Print the data below verbatim, minus images.

EXERCISE DATA:
§ §
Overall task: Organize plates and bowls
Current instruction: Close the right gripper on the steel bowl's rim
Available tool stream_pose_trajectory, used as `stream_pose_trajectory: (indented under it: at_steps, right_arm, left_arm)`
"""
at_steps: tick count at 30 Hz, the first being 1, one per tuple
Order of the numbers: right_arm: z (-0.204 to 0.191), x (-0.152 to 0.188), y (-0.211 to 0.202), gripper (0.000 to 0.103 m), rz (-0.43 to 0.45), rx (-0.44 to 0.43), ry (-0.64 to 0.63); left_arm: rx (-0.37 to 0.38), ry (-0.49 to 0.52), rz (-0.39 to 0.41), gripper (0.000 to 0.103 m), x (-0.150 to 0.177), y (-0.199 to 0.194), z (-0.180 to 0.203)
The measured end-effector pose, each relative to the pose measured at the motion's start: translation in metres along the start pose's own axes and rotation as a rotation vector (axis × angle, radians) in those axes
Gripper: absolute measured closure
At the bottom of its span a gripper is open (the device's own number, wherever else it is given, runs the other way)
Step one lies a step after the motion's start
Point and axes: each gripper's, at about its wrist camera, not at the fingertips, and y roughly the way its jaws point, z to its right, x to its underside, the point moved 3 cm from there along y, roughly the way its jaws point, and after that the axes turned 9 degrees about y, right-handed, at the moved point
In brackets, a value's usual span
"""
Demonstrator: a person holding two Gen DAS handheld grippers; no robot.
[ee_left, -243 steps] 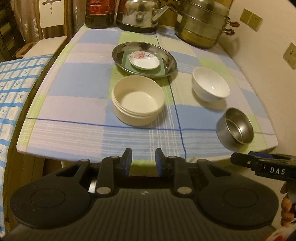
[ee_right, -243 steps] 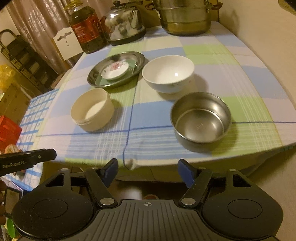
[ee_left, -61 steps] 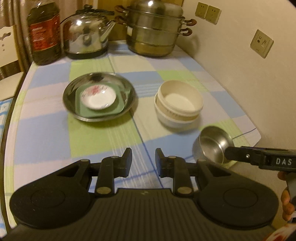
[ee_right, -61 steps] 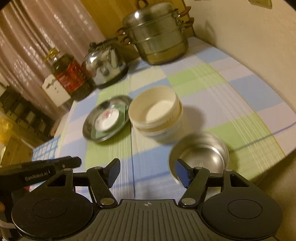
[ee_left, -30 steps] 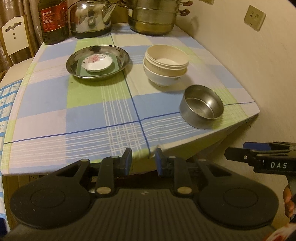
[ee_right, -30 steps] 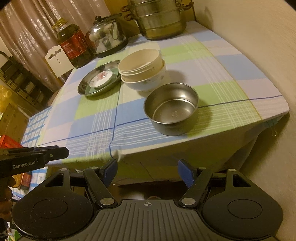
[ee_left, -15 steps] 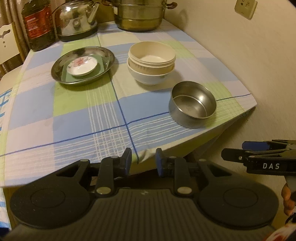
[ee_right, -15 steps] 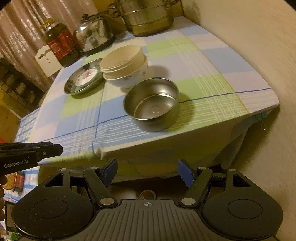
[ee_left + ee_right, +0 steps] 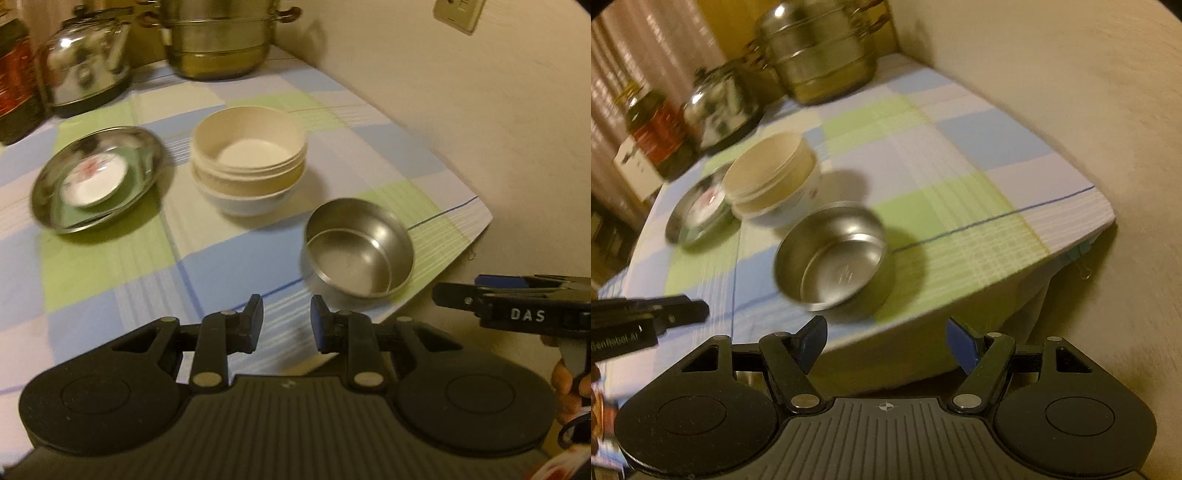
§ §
TASK SOLUTION:
Overall task: Organize plates and bowls
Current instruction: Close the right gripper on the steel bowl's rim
Available tool stream_pose_trajectory, used as `stream_pose_trajectory: (indented under it: at_steps, right_arm, left_arm)`
"""
at_steps: tick count at 30 Hz, the first being 1, one per tuple
Order of the numbers: right_arm: z (-0.204 to 0.191), x (-0.152 to 0.188), y (-0.211 to 0.202), gripper (0.000 to 0.103 m), rz (-0.43 to 0.45), rx (-0.44 to 0.43), ry (-0.64 to 0.63); left_arm: rx (-0.37 to 0.38), ry (-0.49 to 0.52), rz (-0.39 to 0.41), gripper (0.000 to 0.103 m), x (-0.150 to 0.177), y (-0.199 to 0.194), z (-0.180 to 0.203)
The measured end-effector pose, each relative to the pose measured at the motion's start: translation in metres along the start pose's own axes and rotation as a rotation vector (axis × angle, radians) in those axes
Gripper: absolute measured closure
At the bottom of its span a gripper is open (the device's own number, wherever else it is given, runs the other way)
Step one lies a step after the motion's start
Point and axes: each gripper's, at about its wrist camera, not at the fingertips, and y roughly the way its jaws point, z to its right, x to its underside, the point moved 3 cm from there along y, roughly the way its jaws point, and after that the axes turned 9 degrees about y, right-handed, at the moved point
In brackets, a value's usual span
"""
Demonstrator: a person holding two Gen DAS handheld grippers; no robot.
[ee_left, -243 steps] 
[ee_right, -243 steps] 
[ee_left, -61 steps] 
[ee_right, -61 steps] 
[ee_left, -30 steps] 
[ee_right, -30 steps] 
[ee_left, -15 steps] 
[ee_right, -15 steps] 
[ee_left + ee_right, +0 steps] 

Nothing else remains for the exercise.